I’m really struggling to figure out how to distribute a VST3 using Xcode. In this case, the software is a DAW/looper which works standalone and as a VST3, and I’m intending to distribute the app with the VST3 contained within the app bundle, linked to a shared framework that also resides within the app’s bundle, and symlinked from the user’s Library/Audio/Plug-Ins/VST3 folder on first run of the standalone version.
This is all working just peachy in a development environment, with code signing in place, but I’m hitting a wall trying to export the damn thing, from Xcode’s Organiser.
“Archive” is working just fine, and drops the built product in Archives. But trying to use “Distribute App” to export using “Developer ID” is throwing up an error: The operation couldn’t be completed. (DVTFoundation.DVTCodeSignerError error 0.). Looking in the logs reveals the culprit:
codesign output: .../TestApp.app/Contents/PlugIns/helloworld.vst3: replacing existing signature .../TestApp.app/Contents/PlugIns/helloworld.vst3: code object is not signed at all In subcomponent: /private.../TestApp.app/Contents/PlugIns/helloworld.vst3/Contents/moduleinfo.json
I’ve created this test build environment using the VST3 examples:
- I created an Xcode build setup using the provided VST3 Project Generator
- I opened the “vstsdk.xcodeproj” project in Xcode, then created a new target, an app called “TestApp” (FYI I had to modify the “Code Signing Entitlements” build setting as the project root was set to the VST SDK folder).
- I added the “helloworld” sample as a build dependency in “Build Phases”
- I added a new Copy Files phase, targeted at the “PlugIns” folder, and added “helloworld.vst3”
Then, I built using “Archive”, which completed and opened the Archives window. Clicked “Distribute App”, then selected “Developer ID”, and “Export”, and that’s where the error appears.
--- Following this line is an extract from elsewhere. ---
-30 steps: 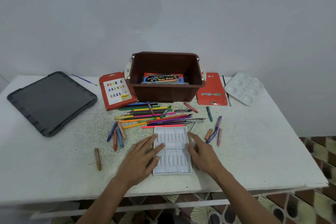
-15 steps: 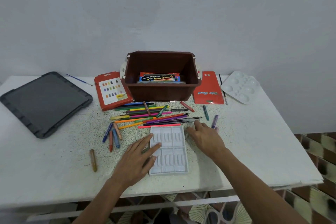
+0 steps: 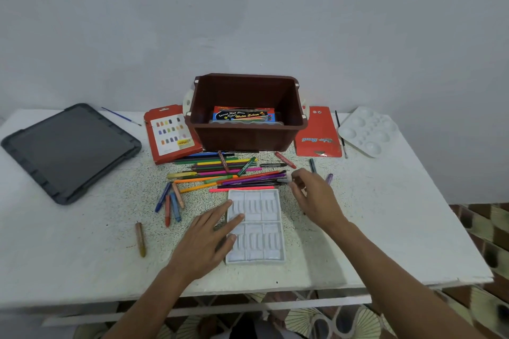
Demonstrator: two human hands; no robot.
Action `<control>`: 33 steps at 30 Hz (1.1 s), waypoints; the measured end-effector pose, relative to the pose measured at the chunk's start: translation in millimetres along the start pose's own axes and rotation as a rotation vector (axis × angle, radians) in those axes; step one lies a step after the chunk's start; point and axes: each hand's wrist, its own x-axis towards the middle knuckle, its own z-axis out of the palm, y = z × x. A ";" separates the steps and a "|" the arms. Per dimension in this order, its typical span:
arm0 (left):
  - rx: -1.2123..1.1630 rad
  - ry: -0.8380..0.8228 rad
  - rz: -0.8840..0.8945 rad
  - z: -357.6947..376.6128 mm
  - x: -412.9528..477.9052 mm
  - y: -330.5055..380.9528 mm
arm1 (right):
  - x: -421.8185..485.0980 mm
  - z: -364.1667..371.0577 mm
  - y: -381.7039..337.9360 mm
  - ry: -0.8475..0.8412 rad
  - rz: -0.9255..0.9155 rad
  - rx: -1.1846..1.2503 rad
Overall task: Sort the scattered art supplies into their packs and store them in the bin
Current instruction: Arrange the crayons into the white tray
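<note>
Change: the right hand [image 3: 316,198] has left the bench [image 3: 385,215] beside the right rim of the white tray [image 3: 264,245]. It has gone toward the back edge, to the right-hand ends of the pencils [image 3: 228,173]. The left hand [image 3: 209,239] and the white tray lie as before.
Right fingers: curved about a grey brush tip [image 3: 285,180] at the end of the pile; I cannot tell whether they pinch it.
Left fingers: straight and relaxed, lying flat over the left rim of the white tray, gripping nothing.
White tray: near the middle of the front edge, slots facing up.
Bin [image 3: 248,135]: brown, at the middle of the back edge, with a water-colour box [image 3: 243,115] lying inside.
Pencils: a loose pile between the bin and the white tray, lying mostly left to right.
Crayons [image 3: 170,201]: a cluster left of the white tray, and a brown crayon [image 3: 140,239] apart toward the front edge.
Packs: a swatch pack [image 3: 170,133] just left of the bin and a red pack [image 3: 318,132] just right of it.
Back corners: a dark grey lid [image 3: 68,151] at the left, a white palette [image 3: 367,131] at the right.
Bench: white top, speckled in the middle.
Room: a pale grey wall [image 3: 248,8] behind, and patterned floor tiles [image 3: 490,228] at the right.
</note>
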 end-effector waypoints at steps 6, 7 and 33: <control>-0.002 -0.007 -0.005 -1.0 0.0 0.7 | -15.7 12.9 -31.1 -0.056 0.324 0.376; -0.003 -0.008 -0.006 -1.0 0.0 0.7 | -18.4 16.8 -31.7 -0.075 0.358 0.391; -0.017 -0.004 -0.003 2.5 -0.5 -2.8 | -28.6 31.6 -25.5 -0.202 0.481 0.310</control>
It seems that the re-signing which Xcode does on export is totally oblivious to the moduleinfo.json file that lives in the top directory of the VST, and it just doesn’t know what to do with it, even if it is already code-signed. I think files in the “Resources” folder of a bundle are automatically signed as expected, but anything that lies outside that (and perhaps a few other specific folders) cause the whole process to fall in a heap.
Unfortunately, it seems that one must jump through this hoop if one wants to make use of Apple’s notarisation service (and I’m pretty sure I’m going to need that).
So: Any hints, here? Anyone else come up against this? Is that moduleinfo.json strictly necessary? Can it be moved to the Resources folder instead? Any other solutions I’ve missed?